Una renuncia o un adiós no se le niega a nadie, porque sabemos, que como dice Alberto Casas en La W, “ nos asiste el derecho a la mamada”, es decir que podemos decir y hacer lo que queramos porque siempre existe la oportunidad de echarnos para atrás. En palabras de  Juan Manuel Santos, “sólo los imbéciles no cambian de opinión»,pero es que acá exageramos.

Como nada nos cuesta echarnos para atrás, lo que digamos siempre está en suspenso, en constante revisión, en perfecta vaguedad, ya que aunque nos hayamos apresurado o seamos poco confiables, siempre tendremos la oportunidad de decir que bueno, que nos quedamos por el bien de la patria, por los niños, por la empresa, por la afición que nos reclama, porque nos entendieron mal, que hay que leer bien porque el verbo estaba conjugado en futuro condicional o pospretérito, que nos quedamos un ratico más.
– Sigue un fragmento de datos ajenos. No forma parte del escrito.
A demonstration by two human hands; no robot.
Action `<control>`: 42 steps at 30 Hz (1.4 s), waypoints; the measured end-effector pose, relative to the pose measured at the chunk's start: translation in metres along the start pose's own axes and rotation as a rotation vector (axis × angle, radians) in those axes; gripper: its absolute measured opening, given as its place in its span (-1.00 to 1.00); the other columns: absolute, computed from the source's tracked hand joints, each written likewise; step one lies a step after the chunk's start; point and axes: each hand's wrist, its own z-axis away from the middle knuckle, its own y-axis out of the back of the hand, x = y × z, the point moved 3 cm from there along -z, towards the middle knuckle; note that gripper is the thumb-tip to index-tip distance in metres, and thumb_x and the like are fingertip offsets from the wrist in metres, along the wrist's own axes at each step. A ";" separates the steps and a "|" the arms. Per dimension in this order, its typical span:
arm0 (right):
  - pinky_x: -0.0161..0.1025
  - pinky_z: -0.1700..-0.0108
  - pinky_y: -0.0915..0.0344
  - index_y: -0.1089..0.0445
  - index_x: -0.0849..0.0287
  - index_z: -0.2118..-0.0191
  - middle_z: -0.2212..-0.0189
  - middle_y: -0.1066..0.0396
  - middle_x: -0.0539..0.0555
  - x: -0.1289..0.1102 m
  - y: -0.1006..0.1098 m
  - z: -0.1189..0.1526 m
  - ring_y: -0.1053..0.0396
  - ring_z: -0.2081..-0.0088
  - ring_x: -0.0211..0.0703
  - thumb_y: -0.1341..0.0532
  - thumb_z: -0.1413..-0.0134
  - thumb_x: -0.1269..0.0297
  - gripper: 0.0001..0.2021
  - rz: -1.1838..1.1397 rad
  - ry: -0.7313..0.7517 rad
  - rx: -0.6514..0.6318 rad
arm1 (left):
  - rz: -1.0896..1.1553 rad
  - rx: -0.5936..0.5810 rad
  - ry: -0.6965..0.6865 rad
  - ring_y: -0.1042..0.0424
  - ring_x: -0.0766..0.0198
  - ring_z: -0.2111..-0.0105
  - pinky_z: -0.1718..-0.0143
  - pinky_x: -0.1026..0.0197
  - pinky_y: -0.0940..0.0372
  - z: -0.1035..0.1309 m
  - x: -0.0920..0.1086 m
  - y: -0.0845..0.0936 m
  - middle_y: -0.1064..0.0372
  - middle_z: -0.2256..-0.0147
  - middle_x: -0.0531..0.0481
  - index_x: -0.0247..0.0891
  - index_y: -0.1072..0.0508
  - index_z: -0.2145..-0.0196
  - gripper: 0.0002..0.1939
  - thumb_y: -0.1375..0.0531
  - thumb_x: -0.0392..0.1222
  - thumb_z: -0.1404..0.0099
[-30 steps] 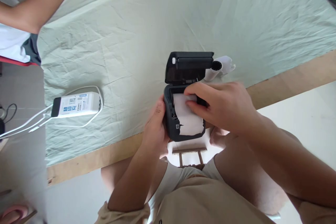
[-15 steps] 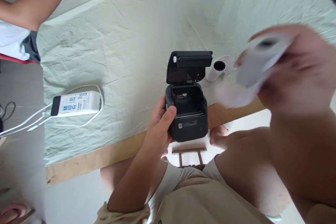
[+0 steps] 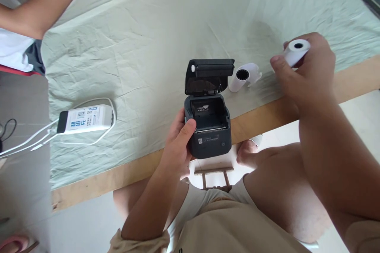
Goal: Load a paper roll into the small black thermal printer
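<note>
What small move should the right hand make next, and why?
Perhaps the right hand should lower its white paper roll onto the pale green cloth and let go: it is away from the open black plastic printer, and another white roll with a black-ringed end lies closer, perhaps needing that grip.

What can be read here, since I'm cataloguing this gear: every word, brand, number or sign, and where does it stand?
No word, brand or number reads surely.
Black printer: what looks like a power symbol, faint; the front print and white square sign are too small.
Printer's inner wall: small print, unreadable.
White corded block: large blue characters and finer print, too unclear to quote.
</note>
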 end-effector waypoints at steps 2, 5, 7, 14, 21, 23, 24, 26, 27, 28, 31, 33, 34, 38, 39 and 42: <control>-0.07 0.07 -0.40 -0.47 0.16 0.04 0.02 -0.59 0.26 -0.004 -0.001 0.000 -0.52 0.13 -0.10 -0.51 -0.02 0.34 -0.62 -0.001 -0.046 -0.065 | -0.009 0.001 -0.009 -0.63 0.17 0.20 0.22 0.22 -0.52 0.000 0.000 0.000 -0.64 0.16 -0.01 -0.10 -0.62 -0.03 -0.58 -0.44 0.15 -0.32; -0.07 0.03 -0.42 -0.46 0.11 -0.03 0.00 -0.61 0.23 -0.006 -0.005 -0.002 -0.51 0.14 -0.11 -0.49 -0.03 0.39 -0.57 0.017 -0.037 -0.088 | -0.031 -0.002 -0.018 -0.63 0.13 0.21 0.25 0.20 -0.50 -0.001 0.000 0.000 -0.63 0.17 -0.03 -0.11 -0.61 -0.02 -0.59 -0.42 0.15 -0.34; -0.04 0.00 -0.41 -0.44 0.08 -0.09 0.04 -0.64 0.19 -0.003 -0.007 -0.003 -0.50 0.17 -0.10 -0.45 -0.05 0.42 -0.53 0.055 -0.033 -0.109 | -0.029 -0.009 -0.023 -0.62 0.15 0.24 0.26 0.20 -0.48 -0.001 0.000 0.000 -0.63 0.18 -0.03 -0.11 -0.61 -0.03 -0.59 -0.42 0.15 -0.34; 0.03 -0.12 -0.43 -0.44 0.13 -0.11 -0.06 -0.56 0.29 -0.015 0.004 0.019 -0.54 -0.08 0.07 -0.25 -0.09 0.52 -0.55 -0.045 0.488 0.051 | -0.032 0.011 -0.009 -0.62 0.17 0.25 0.27 0.22 -0.51 -0.001 0.000 0.001 -0.63 0.19 -0.01 -0.11 -0.62 0.01 -0.60 -0.43 0.14 -0.33; 0.07 -0.09 -0.43 -0.36 0.05 -0.20 -0.10 -0.50 0.27 -0.038 -0.028 0.037 -0.49 -0.14 0.21 -0.44 -0.12 0.26 -0.46 -0.050 0.546 -0.269 | -0.028 -0.025 -0.029 -0.67 0.05 0.16 0.27 0.16 -0.55 -0.002 0.000 0.000 -0.66 0.14 -0.06 -0.12 -0.59 -0.02 -0.56 -0.42 0.17 -0.32; 0.01 0.05 -0.42 -0.39 0.06 -0.18 0.02 -0.53 0.22 -0.034 -0.033 0.033 -0.52 0.01 0.15 -0.47 -0.06 0.28 -0.45 -0.036 0.442 -0.287 | -0.040 -0.032 -0.024 -0.68 0.01 0.13 0.28 0.15 -0.55 -0.002 -0.001 0.000 -0.66 0.14 -0.07 -0.11 -0.58 -0.01 -0.57 -0.41 0.18 -0.33; -0.01 0.10 -0.41 -0.40 0.07 -0.16 0.07 -0.53 0.20 -0.033 -0.033 0.031 -0.52 0.07 0.12 -0.47 -0.04 0.29 -0.45 -0.042 0.413 -0.288 | -0.042 -0.032 -0.021 -0.68 0.01 0.13 0.30 0.16 -0.55 -0.002 -0.001 0.000 -0.66 0.14 -0.07 -0.11 -0.57 0.00 -0.58 -0.41 0.18 -0.33; -0.04 0.11 -0.40 -0.39 0.07 -0.15 0.11 -0.54 0.16 -0.029 -0.032 0.030 -0.52 0.11 0.06 -0.47 -0.03 0.30 -0.45 -0.084 0.390 -0.294 | -0.039 -0.032 -0.022 -0.68 0.03 0.14 0.33 0.18 -0.53 -0.003 -0.001 0.001 -0.66 0.15 -0.06 -0.12 -0.58 0.00 -0.58 -0.41 0.17 -0.34; -0.05 0.09 -0.41 -0.38 0.07 -0.16 0.11 -0.54 0.15 -0.028 -0.031 0.030 -0.53 0.10 0.03 -0.46 -0.04 0.31 -0.46 -0.117 0.389 -0.293 | -0.034 -0.035 -0.027 -0.68 0.04 0.15 0.34 0.20 -0.52 -0.003 -0.001 0.001 -0.66 0.16 -0.06 -0.12 -0.58 0.00 -0.58 -0.41 0.17 -0.34; -0.06 0.07 -0.43 -0.37 0.06 -0.16 0.10 -0.55 0.14 -0.026 -0.031 0.031 -0.53 0.10 0.00 -0.43 -0.05 0.33 -0.46 -0.152 0.393 -0.294 | -0.028 -0.037 -0.033 -0.68 0.07 0.18 0.36 0.21 -0.51 -0.003 -0.001 0.001 -0.65 0.17 -0.05 -0.13 -0.59 0.00 -0.59 -0.42 0.16 -0.34; -0.11 0.11 -0.46 -0.39 0.05 -0.14 0.15 -0.55 0.08 -0.023 -0.032 0.034 -0.53 0.18 -0.09 -0.32 -0.08 0.42 -0.52 -0.230 0.429 -0.319 | -0.016 -0.045 -0.035 -0.68 0.14 0.25 0.39 0.27 -0.49 -0.003 0.000 0.000 -0.65 0.21 -0.01 -0.14 -0.58 0.01 -0.60 -0.42 0.14 -0.34; -0.13 0.18 -0.46 -0.44 0.05 -0.10 0.23 -0.51 0.04 -0.022 -0.033 0.035 -0.49 0.28 -0.14 -0.27 -0.06 0.45 -0.55 -0.249 0.475 -0.326 | -0.007 -0.049 -0.034 -0.68 0.15 0.27 0.37 0.26 -0.51 -0.003 0.000 -0.001 -0.66 0.20 -0.02 -0.16 -0.57 0.00 -0.58 -0.42 0.15 -0.34; -0.13 0.20 -0.46 -0.47 0.04 -0.08 0.24 -0.48 0.03 -0.022 -0.034 0.036 -0.46 0.30 -0.16 -0.26 -0.05 0.46 -0.56 -0.253 0.497 -0.319 | -0.004 -0.052 -0.032 -0.69 0.14 0.27 0.34 0.24 -0.53 -0.003 0.000 -0.002 -0.66 0.19 -0.03 -0.17 -0.56 -0.01 -0.56 -0.42 0.15 -0.33; -0.09 0.15 -0.50 -0.48 0.00 -0.08 0.18 -0.48 0.05 -0.021 -0.036 0.035 -0.49 0.23 -0.12 -0.26 0.00 0.44 -0.52 -0.275 0.525 -0.249 | -0.009 -0.040 -0.023 -0.70 0.08 0.20 0.28 0.20 -0.56 -0.003 0.000 0.000 -0.67 0.17 -0.03 -0.15 -0.55 -0.04 -0.52 -0.43 0.17 -0.31; -0.08 0.15 -0.51 -0.47 0.01 -0.10 0.16 -0.49 0.06 -0.020 -0.037 0.034 -0.50 0.22 -0.10 -0.27 0.01 0.44 -0.50 -0.286 0.517 -0.237 | -0.014 -0.039 -0.022 -0.70 0.07 0.18 0.27 0.18 -0.57 -0.003 -0.001 0.001 -0.67 0.17 -0.03 -0.15 -0.55 -0.04 -0.52 -0.43 0.17 -0.31; -0.10 0.21 -0.51 -0.42 0.00 -0.13 0.10 -0.53 0.06 -0.015 -0.040 0.033 -0.52 0.23 -0.11 -0.28 0.04 0.45 -0.45 -0.329 0.493 -0.221 | -0.025 -0.044 -0.024 -0.69 0.05 0.16 0.23 0.15 -0.58 -0.004 -0.001 0.003 -0.68 0.15 -0.04 -0.15 -0.55 -0.07 -0.51 -0.43 0.17 -0.32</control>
Después de una renuncia, no queda más que irse.

¡Seamos serios! Si decimos que nos vamos, nos vamos, porque debe ser consecuencia de que lo hemos pensado bien, porque sentimos que nuestro tiempo ya pasó, porque las circunstancias nos obligan a irnos, porque somos como un motel de pueblo chiquito, es decir de una sola pieza, porque nuestros principios y valores así lo obligan y por eso, después del anuncio no queda más que las despedidas, los mocos y las lágrimas si se quiere, los buenos recuerdos y el adiós. Y si decimos que nos vamos con la intención de quedarnos, con mayor razón debemos irnos por faltones, manipuladores, desconsiderados y casi, casi, despreciables. El resto es cuento. O amenaza vana.

Por eso, cada día somos más inviables, porque una sociedad que no cumple  ni siquiera los adioses, está condenada a la desgracia.